75                                  HISTORY OF THE SEVENTY-EIGHTH REGIMENT O.V.V.I.


           On Sabbath morning, April 6th, the terrible conflict commenced at Pittsburg Landing. Our army, with General Lew. Wallace's Division, which was yet at Adamsville, numbered between fifty and sixty thousand men. The rebels ninety thousand. The army encamped around Shiloh Church, about four miles from the Landing. Our troops exhibited great carelessness in having no defenses constructed, and permitting themselves thus to be surprised, so that the rebels had possession of much of our line of battle, before our forces had time to form in line. The three divisions of Sherman, Prentiss and M'Clernand were in the advance, and formed a line taking in all the roads towards Corinth and Purdy. General Hurlburt and Smith were in the rear.

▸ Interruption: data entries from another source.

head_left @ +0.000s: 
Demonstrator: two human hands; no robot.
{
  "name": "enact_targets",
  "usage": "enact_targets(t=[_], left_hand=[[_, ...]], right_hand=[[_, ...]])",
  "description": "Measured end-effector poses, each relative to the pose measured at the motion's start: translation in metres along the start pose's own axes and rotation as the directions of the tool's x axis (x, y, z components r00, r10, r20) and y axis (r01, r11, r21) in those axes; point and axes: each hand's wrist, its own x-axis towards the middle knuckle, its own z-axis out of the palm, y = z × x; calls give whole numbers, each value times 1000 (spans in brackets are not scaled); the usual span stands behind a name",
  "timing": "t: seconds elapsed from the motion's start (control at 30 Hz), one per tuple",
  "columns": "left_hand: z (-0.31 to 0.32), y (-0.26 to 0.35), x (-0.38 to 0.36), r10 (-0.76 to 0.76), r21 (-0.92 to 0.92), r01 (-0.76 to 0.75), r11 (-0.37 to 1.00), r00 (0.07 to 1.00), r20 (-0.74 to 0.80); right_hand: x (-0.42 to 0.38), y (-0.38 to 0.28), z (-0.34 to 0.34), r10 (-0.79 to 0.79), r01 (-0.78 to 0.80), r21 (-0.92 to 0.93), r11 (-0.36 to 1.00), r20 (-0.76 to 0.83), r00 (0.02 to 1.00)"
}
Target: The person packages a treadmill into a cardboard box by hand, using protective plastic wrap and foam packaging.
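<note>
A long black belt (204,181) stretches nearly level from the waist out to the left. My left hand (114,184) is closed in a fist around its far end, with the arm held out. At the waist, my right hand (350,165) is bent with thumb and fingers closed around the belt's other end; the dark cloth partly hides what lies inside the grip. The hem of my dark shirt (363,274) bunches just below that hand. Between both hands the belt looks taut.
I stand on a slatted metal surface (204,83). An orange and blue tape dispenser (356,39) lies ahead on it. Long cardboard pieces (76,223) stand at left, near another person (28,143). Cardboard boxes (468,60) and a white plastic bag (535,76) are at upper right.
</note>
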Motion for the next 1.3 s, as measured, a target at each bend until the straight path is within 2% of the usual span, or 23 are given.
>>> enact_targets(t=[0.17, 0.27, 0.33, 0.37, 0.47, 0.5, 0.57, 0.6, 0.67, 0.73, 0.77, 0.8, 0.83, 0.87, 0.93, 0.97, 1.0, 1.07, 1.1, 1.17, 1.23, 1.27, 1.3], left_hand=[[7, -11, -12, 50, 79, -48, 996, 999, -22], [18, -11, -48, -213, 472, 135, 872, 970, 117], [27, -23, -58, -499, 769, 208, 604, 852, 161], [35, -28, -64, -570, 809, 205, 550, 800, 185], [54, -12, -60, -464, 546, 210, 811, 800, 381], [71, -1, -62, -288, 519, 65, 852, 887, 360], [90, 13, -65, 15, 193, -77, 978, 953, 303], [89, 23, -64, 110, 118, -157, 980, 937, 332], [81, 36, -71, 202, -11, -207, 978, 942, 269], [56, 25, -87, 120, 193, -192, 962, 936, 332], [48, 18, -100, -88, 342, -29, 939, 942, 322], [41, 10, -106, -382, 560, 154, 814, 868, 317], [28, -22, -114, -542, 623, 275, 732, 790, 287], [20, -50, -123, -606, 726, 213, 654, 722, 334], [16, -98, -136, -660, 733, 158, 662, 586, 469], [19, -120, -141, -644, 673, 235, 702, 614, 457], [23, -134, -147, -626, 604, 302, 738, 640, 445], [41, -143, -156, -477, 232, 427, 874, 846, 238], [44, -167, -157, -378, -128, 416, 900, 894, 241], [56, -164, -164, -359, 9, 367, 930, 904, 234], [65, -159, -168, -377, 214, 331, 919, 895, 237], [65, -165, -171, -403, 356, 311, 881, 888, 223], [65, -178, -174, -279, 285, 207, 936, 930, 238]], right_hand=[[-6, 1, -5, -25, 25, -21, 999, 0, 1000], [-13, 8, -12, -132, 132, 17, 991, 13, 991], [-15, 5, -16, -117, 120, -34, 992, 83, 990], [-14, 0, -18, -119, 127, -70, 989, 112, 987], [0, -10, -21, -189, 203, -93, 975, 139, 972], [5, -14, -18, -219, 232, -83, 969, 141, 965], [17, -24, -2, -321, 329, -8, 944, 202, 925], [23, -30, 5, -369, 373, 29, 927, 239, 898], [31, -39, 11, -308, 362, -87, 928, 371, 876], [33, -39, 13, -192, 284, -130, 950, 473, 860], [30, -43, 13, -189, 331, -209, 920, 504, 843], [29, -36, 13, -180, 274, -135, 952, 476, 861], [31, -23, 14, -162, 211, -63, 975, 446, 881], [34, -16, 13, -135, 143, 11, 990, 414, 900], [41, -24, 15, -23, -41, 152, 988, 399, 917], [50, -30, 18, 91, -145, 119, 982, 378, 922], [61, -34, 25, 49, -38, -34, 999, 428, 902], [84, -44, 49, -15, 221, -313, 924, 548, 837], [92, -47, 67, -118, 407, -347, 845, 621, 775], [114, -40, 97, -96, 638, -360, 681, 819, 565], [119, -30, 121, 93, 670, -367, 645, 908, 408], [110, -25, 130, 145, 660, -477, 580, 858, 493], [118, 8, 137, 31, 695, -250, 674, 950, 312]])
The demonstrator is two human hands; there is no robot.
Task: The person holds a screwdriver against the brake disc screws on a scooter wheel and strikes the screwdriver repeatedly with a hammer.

           The rebel army on Saturday night encamped within a few rods of our pickets, and could hear distinctly our Orderly Sergeants calling the rolls at tattoo. General Beauregard commanded the right of the rebel army, General Breckinridge the left, and General Albert Sidney Johnston the center.

           On Sabbath, at morning dawn, the pickets of Prentiss and Sherman were driven in, and the rebels came in a swift overwhelming rush. The "long roll" sounded through the camps of the Federal army, but ere our men got into line, the log sweeping lines of the enemy were pressing forward with trifling resistance, and their shot and shell came crashing into our camps thick and fast. The enemy at first came marching by the flank, halted, then faced to the rear, and immediately about-faced, within a few rods of our lines, sent their volleys into our ranks that were standing in line of battle. We were completely surprised, supposing them to be General Lew. Wallace's Division, coming from Adamsville, taking position in front. So sudden was the dash of the enemy that some of our officers and men were bayonetted in their tents.

           General Grant did not arrive upon the field till half-past eight in the morning, consequently there could be little concentration of action. Each General had as much as he could do to hold him men to the work, and meet with firmness the shock.

           Prentiss' command was flanked by the enemy and soon enclosed, and thus four thousand of his men were taken prisoners. General Sherman fought with the most terrible desperation, but being overwhelmed was compelled to retreat to save his Division from annihilation. The fighting on the part of McClernand was most obstinate and desperate.

           By noon nearly all our batteries had lost their horses, and many guns were captured, and the whole line driven back to Hurlbut's and Smith's Divisions, where the fighting become most deadly to both armies. Albert Sidney Johnston was killed in leading a charge upon our lines. Here the rebels were repulsed three or four times, but succeeded in breaking them finally. Slowly our shattered lines were driven back toward the Landing. About 5 P. M., Major Webster, of General Grant's Staff, saw that the work was nearly done, and our army almost completely defeated and routed, collected all the guns he could, and artillerists from the different commands, and placed them in a crescent form. When the rebels came charging toward the Landing, and flushed with victory, thinking before dark to end the conflict by complete disaster to the Union army, twenty-one guns broke forth at once, and poured such a deadly fire into the rebel ranks that they recoiled. The gunboats at this time getting the range, sent their Parrott shells thick and fast into the rebel ranks, that made them retreat in confusion beyond their range.